> What the task requires:
Quote the data below in full, minus the images.

> Information supplied:
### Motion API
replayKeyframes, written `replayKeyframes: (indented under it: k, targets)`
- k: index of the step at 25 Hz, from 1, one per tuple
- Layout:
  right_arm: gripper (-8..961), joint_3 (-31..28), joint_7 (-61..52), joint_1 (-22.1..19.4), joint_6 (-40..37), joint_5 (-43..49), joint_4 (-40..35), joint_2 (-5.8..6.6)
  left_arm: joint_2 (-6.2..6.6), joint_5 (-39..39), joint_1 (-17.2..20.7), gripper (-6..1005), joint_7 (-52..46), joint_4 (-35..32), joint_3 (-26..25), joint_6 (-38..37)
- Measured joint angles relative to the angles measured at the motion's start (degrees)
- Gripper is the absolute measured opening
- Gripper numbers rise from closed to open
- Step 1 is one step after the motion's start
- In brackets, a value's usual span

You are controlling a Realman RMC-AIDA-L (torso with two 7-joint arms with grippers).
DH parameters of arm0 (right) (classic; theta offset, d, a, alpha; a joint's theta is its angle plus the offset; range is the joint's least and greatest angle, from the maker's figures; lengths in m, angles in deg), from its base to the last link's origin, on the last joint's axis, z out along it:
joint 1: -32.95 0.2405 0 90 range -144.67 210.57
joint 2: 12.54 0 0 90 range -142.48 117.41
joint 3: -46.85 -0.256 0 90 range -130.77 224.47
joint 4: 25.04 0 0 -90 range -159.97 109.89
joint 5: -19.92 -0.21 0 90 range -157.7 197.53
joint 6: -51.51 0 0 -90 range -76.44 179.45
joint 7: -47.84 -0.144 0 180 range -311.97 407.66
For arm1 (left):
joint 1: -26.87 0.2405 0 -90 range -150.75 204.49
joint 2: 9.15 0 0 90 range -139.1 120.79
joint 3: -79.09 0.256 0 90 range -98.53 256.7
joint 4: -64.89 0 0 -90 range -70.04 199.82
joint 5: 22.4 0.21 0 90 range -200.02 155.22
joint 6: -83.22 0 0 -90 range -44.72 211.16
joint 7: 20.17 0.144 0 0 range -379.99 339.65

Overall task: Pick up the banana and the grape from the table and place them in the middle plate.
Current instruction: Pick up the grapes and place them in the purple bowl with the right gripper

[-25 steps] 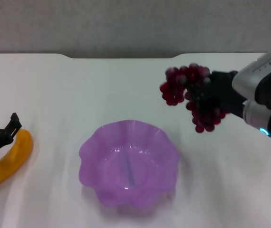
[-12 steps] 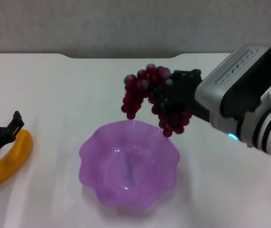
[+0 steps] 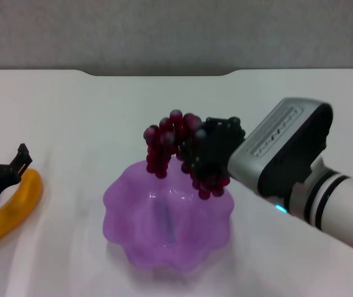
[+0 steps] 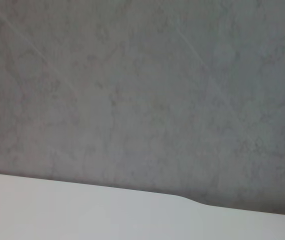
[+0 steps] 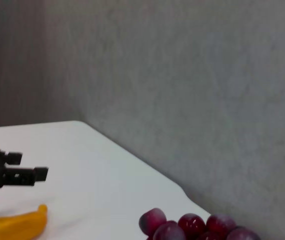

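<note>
White and plain, the table (image 3: 71, 117) ran back to a notched far edge under a grey wall (image 3: 176, 31). At its centre the grape (image 3: 176, 151), a dark red-purple bunch, hung in the air over the far rim of the middle plate (image 3: 167, 247), draped on either side of the black fingers that gripped it. The right gripper (image 3: 204, 154) was clenched on the bunch, its grey and white arm reaching in from the robot's right, above the plate's right side. The translucent purple plate with its scalloped rim sat on the table with nothing lying in it.

Well off to the robot's left, the banana (image 3: 15, 207) lay on the table near the edge of the head view. The left gripper (image 3: 3, 170) stood low at the banana's far end, its black fingers spread apart with nothing between them. From the right wrist view, the top grapes of the bunch (image 5: 192, 227) showed close up, with the banana's tip (image 5: 17, 225) and the left gripper's fingers (image 5: 12, 172) farther off across the tabletop.
</note>
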Motion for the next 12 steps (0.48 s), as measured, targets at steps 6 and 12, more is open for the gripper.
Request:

> Your response:
### Motion API
replayKeyframes, written `replayKeyframes: (indented under it: k, targets)`
- k: index of the step at 25 Hz, from 1, one per tuple
- Layout:
  right_arm: gripper (-8..961), joint_3 (-31..28), joint_7 (-61..52), joint_1 (-22.1..19.4), joint_6 (-40..37), joint_5 (-43..49), joint_4 (-40..35), joint_2 (-5.8..6.6)
  left_arm: joint_2 (-6.2..6.6), joint_5 (-39..39), joint_1 (-17.2..20.7), gripper (-6..1005), joint_7 (-52..46), joint_4 (-35..32), joint_3 (-26..25), joint_6 (-38..37)
- Measured joint angles relative to the angles measured at the motion's start (degrees)
- Gripper is the absolute measured opening
- Gripper numbers rise from closed to open
- Step 1 is one step after the motion's start
- In brackets, a value's usual span

You are controlling a Realman RMC-AIDA-L (torso with two 7-joint arms with grippers).
DH parameters of arm0 (right) (classic; theta offset, d, a, alpha; a joint's theta is its angle plus the offset; range is the joint's least and greatest angle, from the maker's figures; lengths in m, angles in deg), from its base to the last link's origin, on the last joint's axis, z out along it:
joint 1: -32.95 0.2405 0 90 range -144.67 210.57
joint 2: 12.54 0 0 90 range -142.48 117.41
joint 3: -46.85 -0.256 0 90 range -130.77 224.47
joint 4: 25.04 0 0 -90 range -159.97 109.89
joint 5: -19.92 -0.21 0 90 range -157.7 197.53
joint 6: -51.51 0 0 -90 range -76.44 179.45
joint 7: -47.84 -0.144 0 180 range -311.97 407.66
For arm1 (left):
joint 1: -26.87 0.2405 0 -90 range -150.75 204.49
joint 2: 9.15 0 0 90 range -139.1 120.79
joint 3: -79.09 0.256 0 90 range -98.53 256.7
joint 4: -64.89 0 0 -90 range -70.04 199.82
joint 5: 22.4 0.21 0 90 range -200.02 155.22
joint 6: -83.22 0 0 -90 range -44.72 211.16
joint 7: 20.17 0.144 0 0 range -379.99 339.65

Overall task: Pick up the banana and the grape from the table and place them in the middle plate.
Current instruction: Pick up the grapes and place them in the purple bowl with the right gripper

[-25 steps] 
[-12 steps] 
[+0 steps] 
[+0 steps] 
[+0 steps] 

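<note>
White and plain, the table (image 3: 71, 117) ran back to a notched far edge under a grey wall (image 3: 176, 31). At its centre the grape (image 3: 176, 151), a dark red-purple bunch, hung in the air over the far rim of the middle plate (image 3: 167, 247), draped on either side of the black fingers that gripped it. The right gripper (image 3: 204, 154) was clenched on the bunch, its grey and white arm reaching in from the robot's right, above the plate's right side. The translucent purple plate with its scalloped rim sat on the table with nothing lying in it.

Well off to the robot's left, the banana (image 3: 15, 207) lay on the table near the edge of the head view. The left gripper (image 3: 3, 170) stood low at the banana's far end, its black fingers spread apart with nothing between them. From the right wrist view, the top grapes of the bunch (image 5: 192, 227) showed close up, with the banana's tip (image 5: 17, 225) and the left gripper's fingers (image 5: 12, 172) farther off across the tabletop.
</note>
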Motion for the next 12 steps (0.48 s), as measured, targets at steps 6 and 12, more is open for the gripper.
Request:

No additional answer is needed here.